The reply should hold every line of the listing exactly, and none of its images.

+++ Dataset records +++

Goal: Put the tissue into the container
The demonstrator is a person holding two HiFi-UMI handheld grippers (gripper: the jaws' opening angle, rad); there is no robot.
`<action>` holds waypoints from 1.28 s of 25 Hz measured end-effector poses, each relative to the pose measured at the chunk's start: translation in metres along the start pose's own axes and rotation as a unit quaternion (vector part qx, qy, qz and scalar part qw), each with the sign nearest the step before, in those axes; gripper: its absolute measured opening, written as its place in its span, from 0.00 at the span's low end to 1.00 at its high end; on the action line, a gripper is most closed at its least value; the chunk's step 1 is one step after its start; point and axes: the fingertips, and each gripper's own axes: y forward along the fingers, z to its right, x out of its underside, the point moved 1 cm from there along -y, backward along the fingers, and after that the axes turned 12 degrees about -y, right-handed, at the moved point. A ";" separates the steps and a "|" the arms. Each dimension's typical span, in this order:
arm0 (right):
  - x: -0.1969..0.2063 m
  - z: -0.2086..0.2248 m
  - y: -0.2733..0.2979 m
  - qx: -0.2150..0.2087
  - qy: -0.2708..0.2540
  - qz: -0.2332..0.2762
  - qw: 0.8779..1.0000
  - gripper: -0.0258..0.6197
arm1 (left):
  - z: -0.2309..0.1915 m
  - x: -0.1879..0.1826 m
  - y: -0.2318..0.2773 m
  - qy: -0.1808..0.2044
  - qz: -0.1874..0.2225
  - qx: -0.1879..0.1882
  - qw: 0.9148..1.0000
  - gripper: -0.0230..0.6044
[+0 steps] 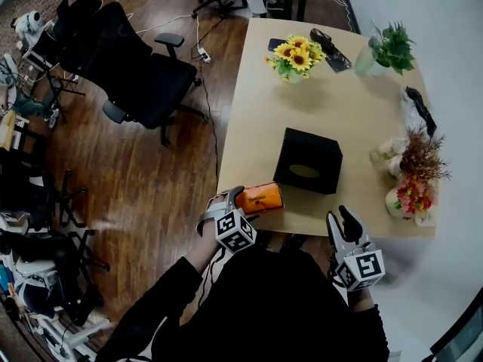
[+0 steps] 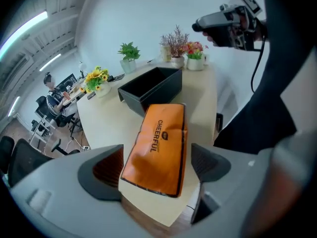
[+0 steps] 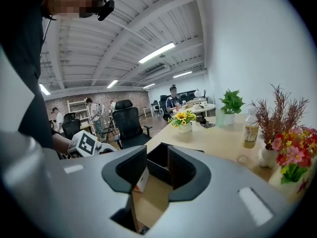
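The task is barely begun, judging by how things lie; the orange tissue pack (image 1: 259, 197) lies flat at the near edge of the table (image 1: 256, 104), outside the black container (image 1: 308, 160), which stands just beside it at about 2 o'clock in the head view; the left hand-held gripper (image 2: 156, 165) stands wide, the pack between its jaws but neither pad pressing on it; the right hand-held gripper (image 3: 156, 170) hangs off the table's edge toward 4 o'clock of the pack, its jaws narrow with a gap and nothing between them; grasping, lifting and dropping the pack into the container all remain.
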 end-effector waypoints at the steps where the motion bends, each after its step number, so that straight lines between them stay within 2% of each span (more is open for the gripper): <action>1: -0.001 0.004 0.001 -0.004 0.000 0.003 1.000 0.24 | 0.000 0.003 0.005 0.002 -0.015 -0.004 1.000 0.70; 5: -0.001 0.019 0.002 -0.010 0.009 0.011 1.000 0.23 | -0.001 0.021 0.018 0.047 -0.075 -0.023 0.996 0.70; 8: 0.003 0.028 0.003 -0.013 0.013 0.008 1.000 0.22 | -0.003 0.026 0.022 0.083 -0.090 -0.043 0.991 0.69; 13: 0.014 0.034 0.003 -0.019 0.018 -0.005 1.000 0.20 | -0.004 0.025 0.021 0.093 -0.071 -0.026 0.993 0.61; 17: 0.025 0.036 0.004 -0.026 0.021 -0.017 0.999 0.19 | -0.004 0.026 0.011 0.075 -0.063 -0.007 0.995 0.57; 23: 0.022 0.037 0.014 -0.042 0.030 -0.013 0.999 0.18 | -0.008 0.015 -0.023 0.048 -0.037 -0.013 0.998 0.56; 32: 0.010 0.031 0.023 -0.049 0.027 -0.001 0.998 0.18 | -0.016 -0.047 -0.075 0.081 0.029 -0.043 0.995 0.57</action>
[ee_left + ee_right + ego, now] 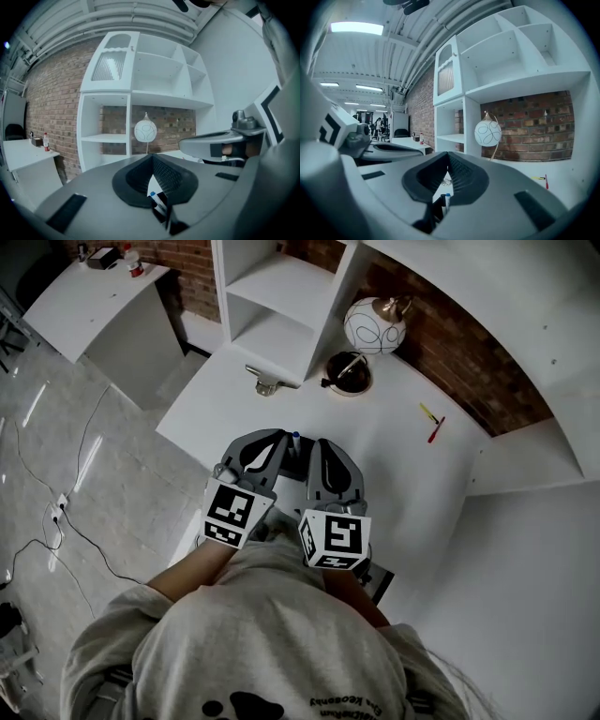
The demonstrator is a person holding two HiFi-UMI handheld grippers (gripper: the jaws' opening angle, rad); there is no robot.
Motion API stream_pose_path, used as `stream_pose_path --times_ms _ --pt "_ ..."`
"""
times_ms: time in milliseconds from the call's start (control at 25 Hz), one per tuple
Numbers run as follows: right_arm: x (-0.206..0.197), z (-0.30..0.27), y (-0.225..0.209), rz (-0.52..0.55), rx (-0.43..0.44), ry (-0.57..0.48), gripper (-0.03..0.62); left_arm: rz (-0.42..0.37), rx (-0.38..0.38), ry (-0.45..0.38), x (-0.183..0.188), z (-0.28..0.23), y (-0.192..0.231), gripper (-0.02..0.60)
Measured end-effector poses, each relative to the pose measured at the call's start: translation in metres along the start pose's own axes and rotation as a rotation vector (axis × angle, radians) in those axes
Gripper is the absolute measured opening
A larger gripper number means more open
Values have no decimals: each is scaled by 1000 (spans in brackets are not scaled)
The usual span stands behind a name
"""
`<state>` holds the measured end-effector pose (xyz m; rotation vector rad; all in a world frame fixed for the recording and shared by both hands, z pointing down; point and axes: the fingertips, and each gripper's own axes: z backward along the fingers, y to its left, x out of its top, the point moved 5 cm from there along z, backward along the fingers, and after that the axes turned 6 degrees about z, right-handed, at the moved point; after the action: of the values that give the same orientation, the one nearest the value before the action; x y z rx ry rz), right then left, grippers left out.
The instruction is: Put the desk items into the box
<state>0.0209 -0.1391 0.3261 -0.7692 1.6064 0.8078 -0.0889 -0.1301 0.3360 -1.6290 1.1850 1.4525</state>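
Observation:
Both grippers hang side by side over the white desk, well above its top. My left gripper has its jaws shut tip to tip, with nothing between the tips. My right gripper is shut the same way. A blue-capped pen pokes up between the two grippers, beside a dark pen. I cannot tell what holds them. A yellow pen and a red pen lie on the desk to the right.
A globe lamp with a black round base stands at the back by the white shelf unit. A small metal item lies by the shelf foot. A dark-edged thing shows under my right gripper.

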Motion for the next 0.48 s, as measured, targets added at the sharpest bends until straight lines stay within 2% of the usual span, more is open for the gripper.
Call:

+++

• Written reply:
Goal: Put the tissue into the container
The demonstrator is a person holding two HiFi-UMI handheld grippers (gripper: the jaws' opening angle, rad); there is no robot.
`<action>` holds waypoints from 1.28 s of 25 Hz measured end-effector poses, each relative to the pose measured at the chunk's start: translation in metres along the start pose's own axes and rotation as a unit quaternion (vector part qx, qy, qz and scalar part qw), each with the sign nearest the step before, in those axes; gripper: its absolute measured opening, written as its place in its span, from 0.00 at the span's low end to 1.00 at its high end; on the action line, a gripper is most closed at its least value; the chunk's step 1 is one step after its start; point and axes: the fingertips, and each gripper's own axes: y forward along the fingers, z to its right, x out of its underside, the point moved 1 cm from there along -y, backward along the fingers, and after that the axes turned 12 degrees about -y, right-handed, at the moved point. A ";" separates the steps and a "|" the arms. Each dimension's typical span, in this order:
arm0 (right):
  - x: -0.1969..0.2063 m
  - z: -0.2086..0.2248 m
  - y: -0.2733..0.2979 m
  - qx: -0.2150..0.2087
  - qy: -0.2708..0.2540
  - qz: -0.2332..0.2762
  - qw: 0.8779..1.0000
  - gripper: -0.0258..0.6197
arm1 (left):
  - z: -0.2309..0.1915 m
  - x: -0.1879..0.1826 m
  - y: -0.2318..0.2773 m
  - qy: -0.1808..0.2044
  - qz: -0.1874..0.2225
  - qx: -0.1879..0.1882
  - qw: 0.9148..1.0000
  - gripper: -0.0230..0.6044
[+0 steps] 
[+0 steps] 
[+0 steps] 
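The task is barely begun, judging by how things lie; the orange tissue pack (image 1: 259, 197) lies flat at the near edge of the table (image 1: 256, 104), outside the black container (image 1: 308, 160), which stands just beside it at about 2 o'clock in the head view; the left hand-held gripper (image 2: 156, 165) stands wide, the pack between its jaws but neither pad pressing on it; the right hand-held gripper (image 3: 156, 170) hangs off the table's edge toward 4 o'clock of the pack, its jaws narrow with a gap and nothing between them; grasping, lifting and dropping the pack into the container all remain.
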 end-effector waypoints at the steps where the motion bends, each after its step number, so that straight lines between them stay within 2% of each span (more is open for the gripper): <action>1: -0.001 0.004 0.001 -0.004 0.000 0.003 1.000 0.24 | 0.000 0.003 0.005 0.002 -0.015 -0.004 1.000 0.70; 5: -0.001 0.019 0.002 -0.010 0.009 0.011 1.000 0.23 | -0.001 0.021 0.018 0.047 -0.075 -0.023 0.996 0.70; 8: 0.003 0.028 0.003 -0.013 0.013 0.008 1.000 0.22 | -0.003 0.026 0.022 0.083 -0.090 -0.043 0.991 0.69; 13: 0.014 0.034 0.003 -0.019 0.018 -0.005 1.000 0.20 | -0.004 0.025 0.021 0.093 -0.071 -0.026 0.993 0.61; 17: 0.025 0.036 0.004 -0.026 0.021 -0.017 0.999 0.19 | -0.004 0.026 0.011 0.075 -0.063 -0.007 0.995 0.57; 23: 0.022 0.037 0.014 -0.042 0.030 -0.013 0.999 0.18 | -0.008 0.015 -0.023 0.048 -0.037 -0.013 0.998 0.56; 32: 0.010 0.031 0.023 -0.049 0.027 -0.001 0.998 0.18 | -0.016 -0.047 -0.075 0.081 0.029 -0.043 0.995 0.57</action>
[ee_left + ee_right + ego, now] 
The demonstrator is a person holding two HiFi-UMI handheld grippers (gripper: the jaws' opening angle, rad); there is no robot.
Motion API stream_pose_path, used as `stream_pose_path --times_ms _ --pt "_ ..."`
"""
times_ms: time in milliseconds from the call's start (control at 25 Hz), one per tuple
Numbers run as follows: right_arm: x (-0.206..0.197), z (-0.30..0.27), y (-0.225..0.209), rz (-0.52..0.55), rx (-0.43..0.44), ry (-0.57..0.48), gripper (-0.03..0.62); left_arm: rz (-0.42..0.37), rx (-0.38..0.38), ry (-0.45..0.38), x (-0.183..0.188), z (-0.28..0.23), y (-0.192..0.231), gripper (-0.02..0.60)
Measured end-effector poses, each relative to the pose measured at the call's start: translation in metres along the start pose's own axes and rotation as a rotation vector (axis × angle, radians) in those axes
Gripper is the absolute measured opening
A larger gripper number means more open
Values have no decimals: each is scaled by 1000 (spans in brackets are not scaled)
The usual span stands behind a name
"""
`<state>` holds the measured end-effector pose (xyz m; rotation vector rad; all in a world frame fixed for the recording and shared by both hands, z pointing down; point and axes: the fingertips, and each gripper's own axes: z backward along the fingers, y to its left, x out of its top, the point moved 5 cm from there along z, backward along the fingers, and after that the axes turned 6 degrees about z, right-handed, at the moved point; after the action: of the values that give the same orientation, the one nearest the value before the action; x y z rx ry rz), right then left, grippers left out.
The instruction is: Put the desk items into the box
<state>0.0209 -0.1391 0.3261 -0.7692 1.6064 0.8078 -0.0889 -0.1301 0.3360 -1.6290 1.1850 1.4525</state>
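Observation:
Both grippers hang side by side over the white desk, well above its top. My left gripper has its jaws shut tip to tip, with nothing between the tips. My right gripper is shut the same way. A blue-capped pen pokes up between the two grippers, beside a dark pen. I cannot tell what holds them. A yellow pen and a red pen lie on the desk to the right.
A globe lamp with a black round base stands at the back by the white shelf unit. A small metal item lies by the shelf foot. A dark-edged thing shows under my right gripper.
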
Motion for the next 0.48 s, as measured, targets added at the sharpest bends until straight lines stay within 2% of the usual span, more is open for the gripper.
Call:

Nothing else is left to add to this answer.